• _WHAT THE EXERCISE ASKS_: Every entry below is to be copied exactly, with nothing omitted.

• _LISTED RECORDS_:
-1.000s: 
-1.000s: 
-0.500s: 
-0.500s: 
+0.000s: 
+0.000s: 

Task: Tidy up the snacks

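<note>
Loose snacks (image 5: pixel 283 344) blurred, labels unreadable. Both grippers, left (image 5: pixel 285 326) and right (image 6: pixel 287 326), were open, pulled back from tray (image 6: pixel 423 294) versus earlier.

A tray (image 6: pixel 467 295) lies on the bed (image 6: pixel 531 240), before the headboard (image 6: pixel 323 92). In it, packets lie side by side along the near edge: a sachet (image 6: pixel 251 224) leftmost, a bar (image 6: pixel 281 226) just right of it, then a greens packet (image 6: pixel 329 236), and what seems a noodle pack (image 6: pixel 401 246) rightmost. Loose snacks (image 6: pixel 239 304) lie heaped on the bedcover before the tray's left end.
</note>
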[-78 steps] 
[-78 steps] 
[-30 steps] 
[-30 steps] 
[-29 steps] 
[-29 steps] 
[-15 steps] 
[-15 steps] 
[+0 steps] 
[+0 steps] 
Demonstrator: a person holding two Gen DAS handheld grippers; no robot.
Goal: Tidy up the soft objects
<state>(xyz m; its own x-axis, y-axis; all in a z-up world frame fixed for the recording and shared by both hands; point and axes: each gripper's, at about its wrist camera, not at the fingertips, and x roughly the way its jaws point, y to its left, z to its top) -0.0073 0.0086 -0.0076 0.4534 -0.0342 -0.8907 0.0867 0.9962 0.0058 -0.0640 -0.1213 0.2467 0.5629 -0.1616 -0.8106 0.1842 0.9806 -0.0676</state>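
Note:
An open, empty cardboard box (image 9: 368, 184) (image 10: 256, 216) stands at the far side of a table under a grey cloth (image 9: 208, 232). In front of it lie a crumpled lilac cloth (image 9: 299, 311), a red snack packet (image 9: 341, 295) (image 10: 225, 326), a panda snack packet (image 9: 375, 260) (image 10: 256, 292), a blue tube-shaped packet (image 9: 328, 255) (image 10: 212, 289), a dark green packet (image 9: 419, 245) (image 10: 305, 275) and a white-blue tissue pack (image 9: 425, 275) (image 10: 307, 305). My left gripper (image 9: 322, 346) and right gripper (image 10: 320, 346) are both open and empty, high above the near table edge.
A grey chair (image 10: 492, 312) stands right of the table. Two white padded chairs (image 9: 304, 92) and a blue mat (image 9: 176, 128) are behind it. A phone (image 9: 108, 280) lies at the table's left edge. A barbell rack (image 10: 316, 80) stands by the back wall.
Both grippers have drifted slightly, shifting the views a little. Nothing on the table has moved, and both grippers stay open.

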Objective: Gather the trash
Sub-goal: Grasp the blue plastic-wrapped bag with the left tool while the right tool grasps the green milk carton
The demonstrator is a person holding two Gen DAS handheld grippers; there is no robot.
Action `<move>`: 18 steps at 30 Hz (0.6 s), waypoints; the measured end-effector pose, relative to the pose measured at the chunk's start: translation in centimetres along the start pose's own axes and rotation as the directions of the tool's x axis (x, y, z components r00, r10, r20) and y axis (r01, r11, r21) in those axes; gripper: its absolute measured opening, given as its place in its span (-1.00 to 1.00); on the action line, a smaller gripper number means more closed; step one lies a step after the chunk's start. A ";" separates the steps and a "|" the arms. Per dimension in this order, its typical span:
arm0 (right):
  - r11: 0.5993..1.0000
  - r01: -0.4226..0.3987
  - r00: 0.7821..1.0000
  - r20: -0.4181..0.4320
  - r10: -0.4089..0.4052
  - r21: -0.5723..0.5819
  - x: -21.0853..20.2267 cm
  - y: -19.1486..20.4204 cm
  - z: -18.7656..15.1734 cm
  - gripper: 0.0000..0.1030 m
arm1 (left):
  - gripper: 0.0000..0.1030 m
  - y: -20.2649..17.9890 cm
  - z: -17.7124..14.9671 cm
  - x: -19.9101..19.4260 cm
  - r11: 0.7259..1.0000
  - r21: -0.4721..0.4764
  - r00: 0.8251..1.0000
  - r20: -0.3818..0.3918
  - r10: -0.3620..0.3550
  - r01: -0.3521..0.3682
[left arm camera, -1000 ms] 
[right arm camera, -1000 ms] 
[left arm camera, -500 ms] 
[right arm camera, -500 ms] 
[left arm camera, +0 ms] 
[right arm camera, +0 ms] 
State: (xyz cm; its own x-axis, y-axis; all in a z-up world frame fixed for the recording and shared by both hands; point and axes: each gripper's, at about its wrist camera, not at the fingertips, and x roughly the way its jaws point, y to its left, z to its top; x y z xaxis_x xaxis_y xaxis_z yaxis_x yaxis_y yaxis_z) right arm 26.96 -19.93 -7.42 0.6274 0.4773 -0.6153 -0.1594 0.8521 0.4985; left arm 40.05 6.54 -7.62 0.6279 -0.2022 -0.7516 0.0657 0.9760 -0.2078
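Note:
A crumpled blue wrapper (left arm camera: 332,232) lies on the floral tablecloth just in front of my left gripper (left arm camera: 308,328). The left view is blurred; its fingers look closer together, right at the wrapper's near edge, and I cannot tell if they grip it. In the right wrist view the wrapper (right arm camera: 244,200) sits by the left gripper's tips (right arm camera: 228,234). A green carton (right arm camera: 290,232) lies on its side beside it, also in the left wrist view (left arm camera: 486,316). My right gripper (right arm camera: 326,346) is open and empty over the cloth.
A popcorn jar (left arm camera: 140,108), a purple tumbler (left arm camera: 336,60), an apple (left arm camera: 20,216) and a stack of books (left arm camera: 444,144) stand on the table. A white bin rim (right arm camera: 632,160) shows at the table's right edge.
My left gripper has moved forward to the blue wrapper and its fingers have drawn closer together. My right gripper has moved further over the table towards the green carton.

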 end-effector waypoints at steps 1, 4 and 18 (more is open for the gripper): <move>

• _EXERCISE OUTPUT_:
-1.000s: 
-1.000s: 
-0.500s: 
-0.500s: 
+0.000s: 
+0.000s: 

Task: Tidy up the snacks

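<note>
Loose snacks (image 5: pixel 283 344) blurred, labels unreadable. Both grippers, left (image 5: pixel 285 326) and right (image 6: pixel 287 326), were open, pulled back from tray (image 6: pixel 423 294) versus earlier.

A tray (image 6: pixel 467 295) lies on the bed (image 6: pixel 531 240), before the headboard (image 6: pixel 323 92). In it, packets lie side by side along the near edge: a sachet (image 6: pixel 251 224) leftmost, a bar (image 6: pixel 281 226) just right of it, then a greens packet (image 6: pixel 329 236), and what seems a noodle pack (image 6: pixel 401 246) rightmost. Loose snacks (image 6: pixel 239 304) lie heaped on the bedcover before the tray's left end.
</note>
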[-78 steps] 
[-78 steps] 
[-30 steps] 
[-30 steps] 
[-29 steps] 
[-29 steps] 
[-15 steps] 
[-15 steps] 
[+0 steps] 
[+0 steps] 
Demonstrator: a person holding two Gen DAS handheld grippers; no robot.
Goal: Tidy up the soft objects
<state>(xyz m; its own x-axis, y-axis; all in a z-up world frame fixed for the recording and shared by both hands; point and axes: each gripper's, at about its wrist camera, not at the fingertips, and x roughly the way its jaws point, y to its left, z to its top) -0.0073 0.0086 -0.0076 0.4534 -0.0342 -0.8907 0.0867 0.9962 0.0058 -0.0640 -0.1213 0.2467 0.5629 -0.1616 -0.8106 0.1842 0.9806 -0.0676</state>
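Note:
An open, empty cardboard box (image 9: 368, 184) (image 10: 256, 216) stands at the far side of a table under a grey cloth (image 9: 208, 232). In front of it lie a crumpled lilac cloth (image 9: 299, 311), a red snack packet (image 9: 341, 295) (image 10: 225, 326), a panda snack packet (image 9: 375, 260) (image 10: 256, 292), a blue tube-shaped packet (image 9: 328, 255) (image 10: 212, 289), a dark green packet (image 9: 419, 245) (image 10: 305, 275) and a white-blue tissue pack (image 9: 425, 275) (image 10: 307, 305). My left gripper (image 9: 322, 346) and right gripper (image 10: 320, 346) are both open and empty, high above the near table edge.
A grey chair (image 10: 492, 312) stands right of the table. Two white padded chairs (image 9: 304, 92) and a blue mat (image 9: 176, 128) are behind it. A phone (image 9: 108, 280) lies at the table's left edge. A barbell rack (image 10: 316, 80) stands by the back wall.
Both grippers have drifted slightly, shifting the views a little. Nothing on the table has moved, and both grippers stay open.
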
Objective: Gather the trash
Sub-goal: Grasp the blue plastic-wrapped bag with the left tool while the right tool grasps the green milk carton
The demonstrator is a person holding two Gen DAS handheld grippers; there is no robot.
Action `<move>`: 18 steps at 30 Hz (0.6 s), waypoints; the measured end-effector pose, relative to the pose measured at the chunk's start: translation in centimetres along the start pose's own axes and rotation as the directions of the tool's x axis (x, y, z components r00, r10, r20) and y axis (r01, r11, r21) in those axes; gripper: its absolute measured opening, given as its place in its span (-1.00 to 1.00); on the action line, a smaller gripper number means more closed; step one lies a step after the chunk's start. A ";" separates the steps and a "|" the arms. Per dimension in this order, its typical span:
arm0 (right):
  - r11: 0.5993..1.0000
  - r01: -0.4226..0.3987
  - r00: 0.7821..1.0000
  - r20: -0.4181..0.4320
  - r10: -0.4089..0.4052
  - r21: -0.5723..0.5819
  - x: -21.0853..20.2267 cm
  - y: -19.1486..20.4204 cm
  - z: -18.7656..15.1734 cm
  - gripper: 0.0000..0.1030 m
arm1 (left):
  - gripper: 0.0000..0.1030 m
  - y: -20.2649..17.9890 cm
  - z: -17.7124..14.9671 cm
  - x: -19.9101..19.4260 cm
  - r11: 0.7259..1.0000
  - r21: -0.4721..0.4764
  - r00: 0.8251..1.0000
  - r20: -0.3818..0.3918
  - r10: -0.3620..0.3550
  - r01: -0.3521..0.3682
[left arm camera, -1000 ms] 
[right arm camera, -1000 ms] 
[left arm camera, -500 ms] 
[right arm camera, -500 ms] 
[left arm camera, +0 ms] 
[right arm camera, +0 ms] 
State: (xyz cm; its own x-axis, y-axis; all in a z-up world frame fixed for the recording and shared by both hands; point and axes: each gripper's, at about its wrist camera, not at the fingertips, and x roughly the way its jaws point, y to its left, z to its top; x y z xaxis_x xaxis_y xaxis_z yaxis_x yaxis_y yaxis_z) right arm 26.96 -19.93 -7.42 0.6274 0.4773 -0.6153 -0.1594 0.8521 0.4985; left arm 40.05 6.54 -7.62 0.6279 -0.2022 -0.7516 0.0657 0.9760 -0.2078
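Note:
A crumpled blue wrapper (left arm camera: 332,232) lies on the floral tablecloth just in front of my left gripper (left arm camera: 308,328). The left view is blurred; its fingers look closer together, right at the wrapper's near edge, and I cannot tell if they grip it. In the right wrist view the wrapper (right arm camera: 244,200) sits by the left gripper's tips (right arm camera: 228,234). A green carton (right arm camera: 290,232) lies on its side beside it, also in the left wrist view (left arm camera: 486,316). My right gripper (right arm camera: 326,346) is open and empty over the cloth.
A popcorn jar (left arm camera: 140,108), a purple tumbler (left arm camera: 336,60), an apple (left arm camera: 20,216) and a stack of books (left arm camera: 444,144) stand on the table. A white bin rim (right arm camera: 632,160) shows at the table's right edge.
My left gripper has moved forward to the blue wrapper and its fingers have drawn closer together. My right gripper has moved further over the table towards the green carton.
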
 end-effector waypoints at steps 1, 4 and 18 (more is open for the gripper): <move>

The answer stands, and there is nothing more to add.